PROBLEM DETAILS:
Could you please find each line in the records that contains the word "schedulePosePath" and copy it?

Stored data entries:
_____

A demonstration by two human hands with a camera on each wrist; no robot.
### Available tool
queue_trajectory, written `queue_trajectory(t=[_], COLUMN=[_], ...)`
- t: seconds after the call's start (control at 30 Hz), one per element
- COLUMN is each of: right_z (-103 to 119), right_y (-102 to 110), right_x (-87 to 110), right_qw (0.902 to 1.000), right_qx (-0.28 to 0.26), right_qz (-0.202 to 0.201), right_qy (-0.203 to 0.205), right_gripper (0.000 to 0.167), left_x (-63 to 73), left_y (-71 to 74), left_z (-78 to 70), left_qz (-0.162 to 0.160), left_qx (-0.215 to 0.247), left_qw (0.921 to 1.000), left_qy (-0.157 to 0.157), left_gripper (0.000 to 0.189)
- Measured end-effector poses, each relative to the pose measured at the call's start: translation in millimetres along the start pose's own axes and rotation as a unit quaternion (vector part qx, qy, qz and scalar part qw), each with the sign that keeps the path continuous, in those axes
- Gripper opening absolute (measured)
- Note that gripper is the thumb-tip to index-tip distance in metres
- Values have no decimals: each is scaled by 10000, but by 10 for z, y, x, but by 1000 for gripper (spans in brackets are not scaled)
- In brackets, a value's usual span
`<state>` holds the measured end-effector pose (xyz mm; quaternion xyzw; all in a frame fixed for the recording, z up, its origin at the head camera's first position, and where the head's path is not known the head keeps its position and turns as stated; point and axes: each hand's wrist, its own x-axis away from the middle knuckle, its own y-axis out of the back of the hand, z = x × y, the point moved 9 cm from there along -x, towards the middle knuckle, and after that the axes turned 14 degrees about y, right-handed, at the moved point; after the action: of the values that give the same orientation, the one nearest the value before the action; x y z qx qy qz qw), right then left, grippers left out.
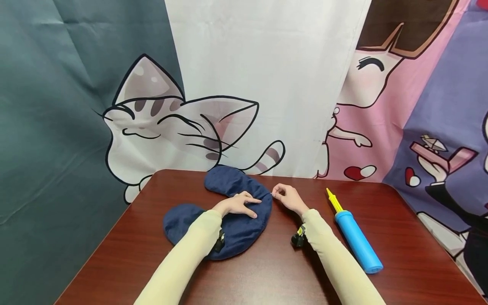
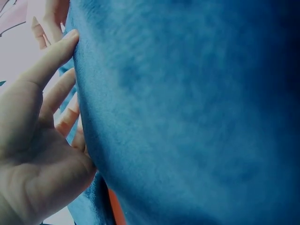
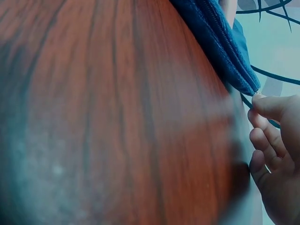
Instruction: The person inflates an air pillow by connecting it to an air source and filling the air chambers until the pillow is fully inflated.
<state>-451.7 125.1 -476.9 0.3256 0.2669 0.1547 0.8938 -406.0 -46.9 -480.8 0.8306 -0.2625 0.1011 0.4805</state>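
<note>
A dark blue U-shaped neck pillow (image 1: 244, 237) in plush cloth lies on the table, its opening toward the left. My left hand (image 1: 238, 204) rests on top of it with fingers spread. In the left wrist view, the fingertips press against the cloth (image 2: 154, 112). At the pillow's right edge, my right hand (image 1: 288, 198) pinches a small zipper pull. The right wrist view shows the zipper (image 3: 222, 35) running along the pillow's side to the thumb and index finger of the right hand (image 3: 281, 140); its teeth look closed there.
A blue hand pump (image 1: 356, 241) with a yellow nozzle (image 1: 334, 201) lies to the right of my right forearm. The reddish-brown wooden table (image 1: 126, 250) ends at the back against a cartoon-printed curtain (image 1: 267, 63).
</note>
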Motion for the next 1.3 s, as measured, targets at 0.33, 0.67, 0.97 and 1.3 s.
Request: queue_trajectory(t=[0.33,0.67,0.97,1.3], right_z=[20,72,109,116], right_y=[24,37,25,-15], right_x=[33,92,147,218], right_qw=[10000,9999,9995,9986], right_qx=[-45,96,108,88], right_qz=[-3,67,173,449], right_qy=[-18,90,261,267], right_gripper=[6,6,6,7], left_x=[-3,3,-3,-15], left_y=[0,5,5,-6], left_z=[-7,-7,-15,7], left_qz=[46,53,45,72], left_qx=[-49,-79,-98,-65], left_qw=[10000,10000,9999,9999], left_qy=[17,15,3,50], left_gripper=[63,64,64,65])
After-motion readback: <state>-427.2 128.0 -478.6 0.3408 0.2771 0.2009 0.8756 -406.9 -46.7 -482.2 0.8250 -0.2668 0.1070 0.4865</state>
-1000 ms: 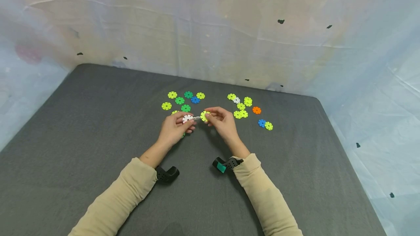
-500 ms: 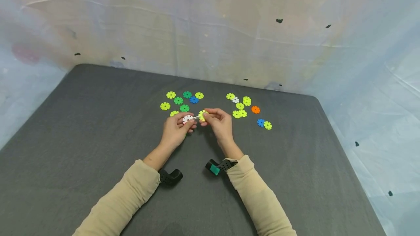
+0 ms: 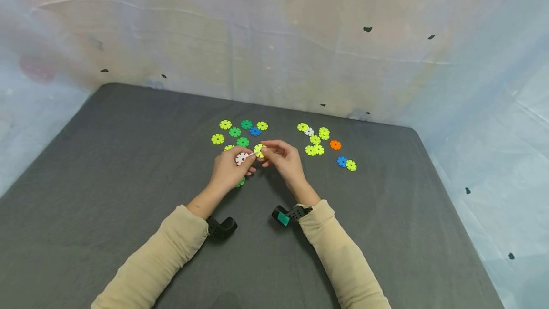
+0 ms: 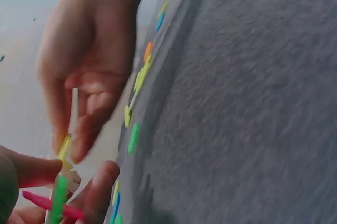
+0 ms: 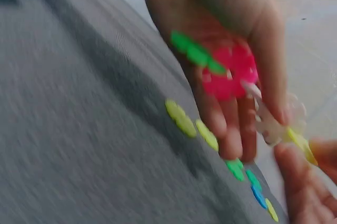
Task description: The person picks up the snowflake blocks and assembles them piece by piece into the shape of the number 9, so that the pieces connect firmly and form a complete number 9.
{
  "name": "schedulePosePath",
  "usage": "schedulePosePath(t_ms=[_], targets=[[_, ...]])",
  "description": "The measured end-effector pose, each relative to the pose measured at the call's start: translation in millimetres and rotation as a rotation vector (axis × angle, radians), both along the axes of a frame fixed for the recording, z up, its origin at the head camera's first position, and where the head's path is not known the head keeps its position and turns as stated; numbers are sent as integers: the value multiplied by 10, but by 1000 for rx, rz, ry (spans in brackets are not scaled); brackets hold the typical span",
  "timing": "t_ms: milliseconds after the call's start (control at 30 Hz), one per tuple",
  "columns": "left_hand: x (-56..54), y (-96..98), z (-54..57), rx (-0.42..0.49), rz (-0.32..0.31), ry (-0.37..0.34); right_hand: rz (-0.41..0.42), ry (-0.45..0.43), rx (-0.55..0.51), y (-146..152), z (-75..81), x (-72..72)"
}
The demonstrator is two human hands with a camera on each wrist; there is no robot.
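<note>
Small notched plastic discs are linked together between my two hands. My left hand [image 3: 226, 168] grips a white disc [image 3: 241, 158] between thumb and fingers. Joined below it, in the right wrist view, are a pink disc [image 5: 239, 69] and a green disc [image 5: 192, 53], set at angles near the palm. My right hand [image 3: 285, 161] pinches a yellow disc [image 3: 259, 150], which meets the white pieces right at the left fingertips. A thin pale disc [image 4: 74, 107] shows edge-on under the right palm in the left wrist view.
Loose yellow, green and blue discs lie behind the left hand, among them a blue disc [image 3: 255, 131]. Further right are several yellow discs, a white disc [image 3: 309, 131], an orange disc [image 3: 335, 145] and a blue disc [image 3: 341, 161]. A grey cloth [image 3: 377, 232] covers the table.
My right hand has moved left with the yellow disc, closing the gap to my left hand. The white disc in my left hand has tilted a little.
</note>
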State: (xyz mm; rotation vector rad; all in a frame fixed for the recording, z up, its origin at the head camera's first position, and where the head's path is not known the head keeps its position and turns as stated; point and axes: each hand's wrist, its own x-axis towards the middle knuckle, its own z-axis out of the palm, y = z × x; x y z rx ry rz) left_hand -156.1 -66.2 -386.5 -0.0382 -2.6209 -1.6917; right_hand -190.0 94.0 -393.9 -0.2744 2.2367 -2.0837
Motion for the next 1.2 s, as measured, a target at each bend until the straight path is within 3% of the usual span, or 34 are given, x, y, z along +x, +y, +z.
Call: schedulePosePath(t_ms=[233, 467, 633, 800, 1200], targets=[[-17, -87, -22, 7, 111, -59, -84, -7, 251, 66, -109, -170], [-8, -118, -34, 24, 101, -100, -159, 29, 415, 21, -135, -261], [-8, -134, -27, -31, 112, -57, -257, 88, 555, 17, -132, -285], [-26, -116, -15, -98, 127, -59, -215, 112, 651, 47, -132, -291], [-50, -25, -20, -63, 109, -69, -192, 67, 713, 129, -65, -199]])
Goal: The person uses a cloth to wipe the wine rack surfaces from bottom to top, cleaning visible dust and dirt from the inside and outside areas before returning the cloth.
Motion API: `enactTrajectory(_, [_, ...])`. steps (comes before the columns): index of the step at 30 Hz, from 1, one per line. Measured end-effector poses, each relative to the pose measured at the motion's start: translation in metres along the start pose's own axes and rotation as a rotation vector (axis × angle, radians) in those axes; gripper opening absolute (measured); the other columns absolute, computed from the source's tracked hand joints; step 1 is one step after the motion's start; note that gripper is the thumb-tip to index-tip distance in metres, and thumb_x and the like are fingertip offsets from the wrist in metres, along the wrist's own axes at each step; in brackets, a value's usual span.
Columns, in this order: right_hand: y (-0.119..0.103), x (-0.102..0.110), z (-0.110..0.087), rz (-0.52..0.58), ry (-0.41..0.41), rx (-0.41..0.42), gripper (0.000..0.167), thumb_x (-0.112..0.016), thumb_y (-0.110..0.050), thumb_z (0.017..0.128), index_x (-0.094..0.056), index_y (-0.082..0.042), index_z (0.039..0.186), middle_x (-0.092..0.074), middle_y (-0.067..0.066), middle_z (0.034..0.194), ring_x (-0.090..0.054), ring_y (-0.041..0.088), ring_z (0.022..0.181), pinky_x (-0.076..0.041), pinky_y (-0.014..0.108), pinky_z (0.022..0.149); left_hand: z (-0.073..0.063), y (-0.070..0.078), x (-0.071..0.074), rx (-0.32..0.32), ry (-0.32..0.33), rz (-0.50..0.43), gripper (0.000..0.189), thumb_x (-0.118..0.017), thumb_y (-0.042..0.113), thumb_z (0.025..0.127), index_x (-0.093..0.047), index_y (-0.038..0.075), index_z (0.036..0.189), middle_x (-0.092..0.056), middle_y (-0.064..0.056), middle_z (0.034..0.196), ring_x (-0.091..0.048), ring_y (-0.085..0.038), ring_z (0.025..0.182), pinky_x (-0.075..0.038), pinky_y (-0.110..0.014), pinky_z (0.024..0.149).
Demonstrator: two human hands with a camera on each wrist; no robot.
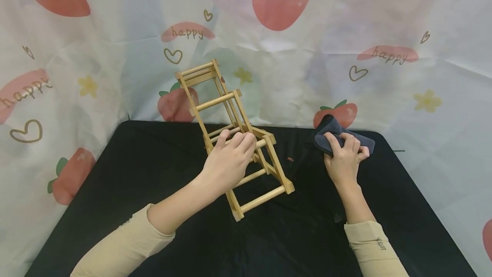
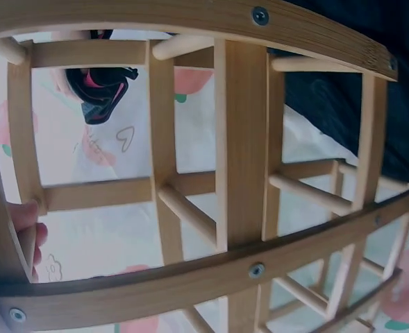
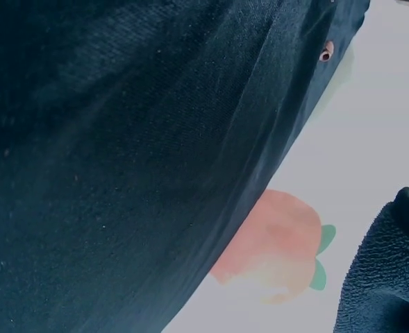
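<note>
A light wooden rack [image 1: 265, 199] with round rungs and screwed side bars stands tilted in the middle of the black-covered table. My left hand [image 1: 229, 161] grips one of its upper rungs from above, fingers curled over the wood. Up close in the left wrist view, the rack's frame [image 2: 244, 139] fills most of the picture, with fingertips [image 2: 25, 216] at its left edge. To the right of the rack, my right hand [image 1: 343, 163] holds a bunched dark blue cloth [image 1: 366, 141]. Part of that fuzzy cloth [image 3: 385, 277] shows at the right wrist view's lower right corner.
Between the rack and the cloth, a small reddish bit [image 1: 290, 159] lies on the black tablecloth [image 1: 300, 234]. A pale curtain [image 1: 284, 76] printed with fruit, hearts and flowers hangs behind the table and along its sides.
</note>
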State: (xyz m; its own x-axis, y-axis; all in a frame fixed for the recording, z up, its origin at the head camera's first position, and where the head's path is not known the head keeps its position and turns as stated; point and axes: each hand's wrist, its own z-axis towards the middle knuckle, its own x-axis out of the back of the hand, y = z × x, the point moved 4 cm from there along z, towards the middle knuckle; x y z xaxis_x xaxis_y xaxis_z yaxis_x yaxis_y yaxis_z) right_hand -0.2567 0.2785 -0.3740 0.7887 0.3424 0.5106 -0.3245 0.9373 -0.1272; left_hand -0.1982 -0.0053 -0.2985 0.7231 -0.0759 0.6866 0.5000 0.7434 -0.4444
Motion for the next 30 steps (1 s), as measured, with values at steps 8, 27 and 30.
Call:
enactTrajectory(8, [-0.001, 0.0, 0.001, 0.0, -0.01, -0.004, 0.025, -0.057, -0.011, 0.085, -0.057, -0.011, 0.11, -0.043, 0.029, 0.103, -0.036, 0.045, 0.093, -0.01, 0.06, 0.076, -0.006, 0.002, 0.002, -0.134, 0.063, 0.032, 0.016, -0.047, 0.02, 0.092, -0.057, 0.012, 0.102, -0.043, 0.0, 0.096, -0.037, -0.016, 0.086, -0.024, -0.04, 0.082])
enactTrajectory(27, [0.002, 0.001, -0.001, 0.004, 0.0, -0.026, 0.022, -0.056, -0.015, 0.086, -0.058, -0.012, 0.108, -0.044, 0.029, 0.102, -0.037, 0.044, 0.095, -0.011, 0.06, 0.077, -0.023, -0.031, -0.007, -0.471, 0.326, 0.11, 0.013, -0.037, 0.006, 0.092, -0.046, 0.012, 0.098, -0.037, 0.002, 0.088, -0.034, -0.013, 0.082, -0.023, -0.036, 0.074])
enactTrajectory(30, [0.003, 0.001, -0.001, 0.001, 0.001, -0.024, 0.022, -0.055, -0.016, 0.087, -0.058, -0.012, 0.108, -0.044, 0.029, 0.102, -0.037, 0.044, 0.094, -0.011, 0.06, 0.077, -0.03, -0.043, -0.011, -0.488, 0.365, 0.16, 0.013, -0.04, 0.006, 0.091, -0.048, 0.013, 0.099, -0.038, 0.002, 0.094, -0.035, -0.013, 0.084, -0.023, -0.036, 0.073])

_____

PROBLEM SOLUTION:
  "name": "schedulePosePath",
  "usage": "schedulePosePath(t_ms=[_], targets=[[_, ...]])",
Call: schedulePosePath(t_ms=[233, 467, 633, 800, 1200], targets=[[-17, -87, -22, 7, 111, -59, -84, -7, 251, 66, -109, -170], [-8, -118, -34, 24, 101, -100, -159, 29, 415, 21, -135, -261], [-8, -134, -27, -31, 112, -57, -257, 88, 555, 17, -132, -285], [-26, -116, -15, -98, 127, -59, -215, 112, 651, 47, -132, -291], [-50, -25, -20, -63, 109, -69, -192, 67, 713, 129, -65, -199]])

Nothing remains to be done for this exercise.